Malgré un score et une distribution extrêmement limités dans les salles françaises (9600 entrées sur 26 salles), 5 est le numéro parfait vient de débarquer sur les linéaires de vos revendeurs de culture préférés à la fois en DVD et en Blu-ray, sous les couleurs de M6 Vidéo. Malheureusement, M6 Vidéo avec qui nous entretenions jusqu’ici d’excellentes relations, qui nous fournissait toujours des Blu-ray pour nos tests et avec qui nous avions pu, par le passé, organiser de beaux concours afin de vous faire gagner des Blu-ray de ses blockbusters en vidéo, vient de céder ses relations presse à une agence de communication extérieure. De ce fait, ce sont maintenant les « gros » sites et la presse écrite qui recevront les Blu-ray édités par M6 Vidéo, pour le plus souvent les traiter sous la forme de trois phrases lapidaires au détour d’une page fréquentée. Fort logiquement, les stocks ne seront plus suffisants pour sites plus modestes comme critique-film.fr, qui devra se contenter des « restes » et traiter les sorties estampillées M6 au format DVD. C’est un peu le syndrome du serpent qui se mord la queue, puisqu’en ne traitant pas le film au format Blu-ray, on réalisera 60% de clic en moins sur nos pages consacrées aux tests des sorties M6 Vidéo, et la situation ne risque pas de s’arranger…

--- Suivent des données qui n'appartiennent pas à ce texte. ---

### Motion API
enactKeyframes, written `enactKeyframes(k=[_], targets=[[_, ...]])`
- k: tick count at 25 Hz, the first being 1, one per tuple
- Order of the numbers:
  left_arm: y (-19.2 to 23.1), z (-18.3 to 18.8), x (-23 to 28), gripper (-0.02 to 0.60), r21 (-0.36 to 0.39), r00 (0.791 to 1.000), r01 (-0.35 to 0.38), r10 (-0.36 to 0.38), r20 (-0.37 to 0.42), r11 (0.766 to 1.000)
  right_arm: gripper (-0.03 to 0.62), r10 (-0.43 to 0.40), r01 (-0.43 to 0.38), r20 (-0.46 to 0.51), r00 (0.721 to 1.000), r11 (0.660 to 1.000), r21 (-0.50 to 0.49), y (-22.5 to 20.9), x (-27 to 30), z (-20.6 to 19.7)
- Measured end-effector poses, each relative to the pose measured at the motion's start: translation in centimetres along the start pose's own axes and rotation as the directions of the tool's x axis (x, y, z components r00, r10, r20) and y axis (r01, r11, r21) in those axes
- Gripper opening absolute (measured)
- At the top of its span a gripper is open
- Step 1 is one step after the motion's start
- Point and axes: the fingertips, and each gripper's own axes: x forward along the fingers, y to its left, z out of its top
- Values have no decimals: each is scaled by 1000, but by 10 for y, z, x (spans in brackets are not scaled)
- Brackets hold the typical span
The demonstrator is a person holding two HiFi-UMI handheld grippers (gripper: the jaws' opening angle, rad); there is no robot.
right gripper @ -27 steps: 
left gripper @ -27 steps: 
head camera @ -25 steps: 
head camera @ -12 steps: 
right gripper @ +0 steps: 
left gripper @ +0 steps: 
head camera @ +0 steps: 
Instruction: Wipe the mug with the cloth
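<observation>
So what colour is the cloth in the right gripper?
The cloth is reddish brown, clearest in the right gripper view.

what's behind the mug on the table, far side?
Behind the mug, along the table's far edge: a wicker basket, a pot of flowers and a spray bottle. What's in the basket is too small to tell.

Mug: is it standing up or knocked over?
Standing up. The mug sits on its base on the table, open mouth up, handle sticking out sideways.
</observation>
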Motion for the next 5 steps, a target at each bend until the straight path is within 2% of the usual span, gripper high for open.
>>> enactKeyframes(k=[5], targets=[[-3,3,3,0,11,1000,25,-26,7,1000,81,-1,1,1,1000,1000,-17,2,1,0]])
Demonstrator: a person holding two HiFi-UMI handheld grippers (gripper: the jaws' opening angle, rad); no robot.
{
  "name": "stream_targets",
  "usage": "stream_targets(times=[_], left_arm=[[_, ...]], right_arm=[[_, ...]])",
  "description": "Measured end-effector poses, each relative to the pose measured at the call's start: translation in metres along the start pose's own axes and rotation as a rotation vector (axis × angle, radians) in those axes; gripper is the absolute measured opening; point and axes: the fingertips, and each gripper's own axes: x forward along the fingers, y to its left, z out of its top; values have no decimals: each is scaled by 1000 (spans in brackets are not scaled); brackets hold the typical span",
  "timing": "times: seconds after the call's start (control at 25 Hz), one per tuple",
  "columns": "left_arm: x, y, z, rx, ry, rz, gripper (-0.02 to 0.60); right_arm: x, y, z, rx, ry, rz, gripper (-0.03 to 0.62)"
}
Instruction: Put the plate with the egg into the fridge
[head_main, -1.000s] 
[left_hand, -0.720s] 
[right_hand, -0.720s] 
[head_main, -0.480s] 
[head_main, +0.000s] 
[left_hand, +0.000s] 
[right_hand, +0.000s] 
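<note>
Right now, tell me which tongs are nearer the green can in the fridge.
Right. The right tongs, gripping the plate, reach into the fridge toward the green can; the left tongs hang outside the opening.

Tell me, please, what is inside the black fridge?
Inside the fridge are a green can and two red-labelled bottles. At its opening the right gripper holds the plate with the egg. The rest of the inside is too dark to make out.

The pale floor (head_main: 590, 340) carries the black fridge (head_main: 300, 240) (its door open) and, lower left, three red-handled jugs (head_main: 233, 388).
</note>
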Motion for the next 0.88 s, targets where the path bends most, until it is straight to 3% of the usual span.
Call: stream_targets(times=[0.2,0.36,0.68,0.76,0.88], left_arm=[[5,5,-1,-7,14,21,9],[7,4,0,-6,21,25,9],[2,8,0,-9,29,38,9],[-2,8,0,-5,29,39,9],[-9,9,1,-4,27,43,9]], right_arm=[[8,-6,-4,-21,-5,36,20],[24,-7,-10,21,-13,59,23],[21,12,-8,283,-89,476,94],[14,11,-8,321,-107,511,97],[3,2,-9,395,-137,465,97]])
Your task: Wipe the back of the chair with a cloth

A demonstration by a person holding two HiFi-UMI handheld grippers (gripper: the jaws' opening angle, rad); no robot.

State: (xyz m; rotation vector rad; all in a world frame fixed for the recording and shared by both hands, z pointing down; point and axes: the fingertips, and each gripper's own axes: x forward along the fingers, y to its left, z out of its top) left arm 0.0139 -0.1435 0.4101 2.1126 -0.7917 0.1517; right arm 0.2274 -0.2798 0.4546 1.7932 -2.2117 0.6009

Pour autant, habitué au format DVD depuis de nombreuses années, M6 Vidéo nous livre avec ce DVD de 5 est le numéro parfait une galette assez superbe, faisant clairement honneur à la photo du film autant qu’au support. Le master s’avère en effet d’une grande précision, le piqué est étonnamment précis pour de la définition standard, les couleurs et contrastes sont bons, les noirs relativement profonds sans être bouchés, on ne constate pas de pixellisation à outrance sur les arrière-plans, bref, c’est un très beau boulot, irréprochable. Côté son, le constat technique est à peu de choses près le même, puisque l’éditeur nous propose deux mixages Dolby Digital 5.1 (VF / VO italienne) enveloppants et très dynamiques. On notera également la présence d’un mixage stéréo en Dolby Digital 2.0 dans les deux langues, anecdotique mais probablement plus clair si vous ne bénéficiez pas des délices du Home Cinema et visionnez le DVD le plus simplement du monde sur votre téléviseur.

Du côté des suppléments, l’éditeur ne s’est pas foutu du consommateur, et proposera, même sur la version DVD du film, une interactivité riche et passionnante. On commencera tout d’abord avec un entretien avec Igort (25 minutes), au cœur duquel le cinéaste a l’élégance de s’exprimer en français. Surtout, on notera que malgré un léger accent, le dessinateur / cinéaste fait preuve d’une impressionnante maîtrise de la langue française, au point même de s’exprimer de façon plus soutenue et intelligente que de nombreux français. Tournures passives, accords parfaits, vocabulaire extrêmement étendu… On applaudit des deux mains Igort, qui nous a vraiment bluffé. Les questions sont bonnes et permettront au cinéaste de revenir sur la genèse du film autant que sur ses influences conscientes, la place de la culture populaire au cœur du film, ce qu’il a cherché à créer à l’image ou encore son caméo « à la Hitchcock » à la fin du film. Il incarne en effet le passager lisant le journal dans le bus au Parador, juste derrière Toni Servillo. On continuera ensuite avec « De la bande dessinée à l’animation » (6 minutes), un sujet sur les scènes d’animation, les « têtes de chapitres » et le générique du film, assurées par la boite napolitaine Mad Entertainment. On y découvrira les ébauches des scènes animées en mode « années 30 » qui devaient illustrer les rêves des personnages que l’on voyait dans le roman graphique, et qui ont finalement été coupées au montage. Le supplément suivant, pompeusement nommé « making of » (9 minutes), est en fait un montage des effets visuels (VFX), sans commentaire et sur le mode toujours payant du avant / après. On terminera ensuite avec une scène coupée (3 minutes), amusante mais un peu redondante : on y abordait un film de l’acteur Totò, alors même qu’une autre séquence évoquait Totò par la suite, par le biais d’un extrait de Totò e Cleopatra (1963).